§ Task directions:
Within the records, which lines hold the string "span"? Report each one by copying it.

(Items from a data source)
<<<<

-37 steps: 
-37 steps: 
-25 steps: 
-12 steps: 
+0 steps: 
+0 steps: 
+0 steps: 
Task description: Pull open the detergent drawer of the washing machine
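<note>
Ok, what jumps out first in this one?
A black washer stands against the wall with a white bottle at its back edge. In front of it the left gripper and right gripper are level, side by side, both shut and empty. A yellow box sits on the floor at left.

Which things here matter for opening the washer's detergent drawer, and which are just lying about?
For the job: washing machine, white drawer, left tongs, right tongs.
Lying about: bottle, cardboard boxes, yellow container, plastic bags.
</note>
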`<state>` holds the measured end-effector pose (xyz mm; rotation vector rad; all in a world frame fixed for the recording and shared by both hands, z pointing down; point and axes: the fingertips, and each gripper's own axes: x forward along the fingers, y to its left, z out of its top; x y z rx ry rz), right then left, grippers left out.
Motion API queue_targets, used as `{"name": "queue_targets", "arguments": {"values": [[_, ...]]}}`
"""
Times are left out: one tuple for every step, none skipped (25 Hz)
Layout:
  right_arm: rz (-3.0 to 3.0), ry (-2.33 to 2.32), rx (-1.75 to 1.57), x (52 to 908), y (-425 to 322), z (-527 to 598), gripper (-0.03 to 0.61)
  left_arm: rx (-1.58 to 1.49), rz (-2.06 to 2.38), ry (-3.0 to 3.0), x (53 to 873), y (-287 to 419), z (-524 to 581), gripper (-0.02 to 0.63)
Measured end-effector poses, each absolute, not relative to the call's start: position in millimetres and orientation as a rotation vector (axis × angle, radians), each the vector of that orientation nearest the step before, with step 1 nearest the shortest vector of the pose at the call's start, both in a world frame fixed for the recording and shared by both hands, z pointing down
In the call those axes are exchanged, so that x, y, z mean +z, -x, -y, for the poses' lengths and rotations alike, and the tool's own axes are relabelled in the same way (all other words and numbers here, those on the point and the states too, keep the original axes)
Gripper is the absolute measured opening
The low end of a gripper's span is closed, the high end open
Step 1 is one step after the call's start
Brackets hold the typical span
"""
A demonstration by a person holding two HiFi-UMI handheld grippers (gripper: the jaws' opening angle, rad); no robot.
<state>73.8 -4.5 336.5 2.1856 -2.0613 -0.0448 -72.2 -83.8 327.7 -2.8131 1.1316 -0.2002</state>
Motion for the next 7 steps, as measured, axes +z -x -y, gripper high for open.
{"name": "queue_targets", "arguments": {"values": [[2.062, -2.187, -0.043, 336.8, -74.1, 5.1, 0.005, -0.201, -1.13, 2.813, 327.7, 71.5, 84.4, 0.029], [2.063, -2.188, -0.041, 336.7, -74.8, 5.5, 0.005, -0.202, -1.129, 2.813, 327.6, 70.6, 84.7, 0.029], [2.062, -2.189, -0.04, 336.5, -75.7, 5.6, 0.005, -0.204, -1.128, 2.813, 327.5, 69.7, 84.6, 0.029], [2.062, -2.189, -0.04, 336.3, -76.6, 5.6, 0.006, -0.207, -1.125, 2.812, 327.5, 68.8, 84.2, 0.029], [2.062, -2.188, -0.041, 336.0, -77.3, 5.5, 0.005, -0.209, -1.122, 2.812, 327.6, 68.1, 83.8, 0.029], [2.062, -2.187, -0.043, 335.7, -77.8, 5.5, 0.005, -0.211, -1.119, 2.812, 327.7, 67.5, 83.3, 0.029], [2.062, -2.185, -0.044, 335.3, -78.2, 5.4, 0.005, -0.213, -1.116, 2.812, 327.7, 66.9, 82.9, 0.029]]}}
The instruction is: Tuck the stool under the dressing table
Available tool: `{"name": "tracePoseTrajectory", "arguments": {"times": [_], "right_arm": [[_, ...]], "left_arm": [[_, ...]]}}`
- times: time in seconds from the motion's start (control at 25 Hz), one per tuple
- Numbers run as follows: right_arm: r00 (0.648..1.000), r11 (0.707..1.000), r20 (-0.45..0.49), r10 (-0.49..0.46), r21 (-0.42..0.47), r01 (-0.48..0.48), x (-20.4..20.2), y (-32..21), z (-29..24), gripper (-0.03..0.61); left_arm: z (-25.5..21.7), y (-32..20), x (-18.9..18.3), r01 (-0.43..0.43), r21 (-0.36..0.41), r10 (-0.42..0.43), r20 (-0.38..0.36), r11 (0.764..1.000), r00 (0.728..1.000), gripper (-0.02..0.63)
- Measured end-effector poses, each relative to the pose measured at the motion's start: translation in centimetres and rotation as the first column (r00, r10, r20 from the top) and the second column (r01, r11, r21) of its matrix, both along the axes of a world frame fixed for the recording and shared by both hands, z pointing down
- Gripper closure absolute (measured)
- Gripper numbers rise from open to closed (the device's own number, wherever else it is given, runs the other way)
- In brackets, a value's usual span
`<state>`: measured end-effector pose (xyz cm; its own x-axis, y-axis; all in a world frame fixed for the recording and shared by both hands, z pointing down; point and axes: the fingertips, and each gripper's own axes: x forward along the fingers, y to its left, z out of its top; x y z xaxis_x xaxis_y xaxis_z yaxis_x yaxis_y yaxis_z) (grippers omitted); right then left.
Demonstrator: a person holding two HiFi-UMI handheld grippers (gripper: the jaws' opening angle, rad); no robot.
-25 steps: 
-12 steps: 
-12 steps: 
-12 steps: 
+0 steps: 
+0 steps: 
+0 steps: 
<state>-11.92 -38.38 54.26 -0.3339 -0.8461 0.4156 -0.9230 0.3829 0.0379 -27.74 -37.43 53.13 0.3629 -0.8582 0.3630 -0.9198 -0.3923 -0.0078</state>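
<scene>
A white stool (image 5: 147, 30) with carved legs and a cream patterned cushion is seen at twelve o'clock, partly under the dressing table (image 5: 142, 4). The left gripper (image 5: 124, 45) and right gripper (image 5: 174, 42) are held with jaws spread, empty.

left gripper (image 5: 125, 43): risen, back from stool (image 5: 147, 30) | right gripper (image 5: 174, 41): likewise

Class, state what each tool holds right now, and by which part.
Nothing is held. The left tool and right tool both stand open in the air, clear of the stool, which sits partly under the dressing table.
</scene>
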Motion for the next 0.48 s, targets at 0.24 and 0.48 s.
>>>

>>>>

§ Problem solution:
The low end of a gripper's span is closed, the high end open
Brackets hold the typical span
- In brackets, a value's usual span

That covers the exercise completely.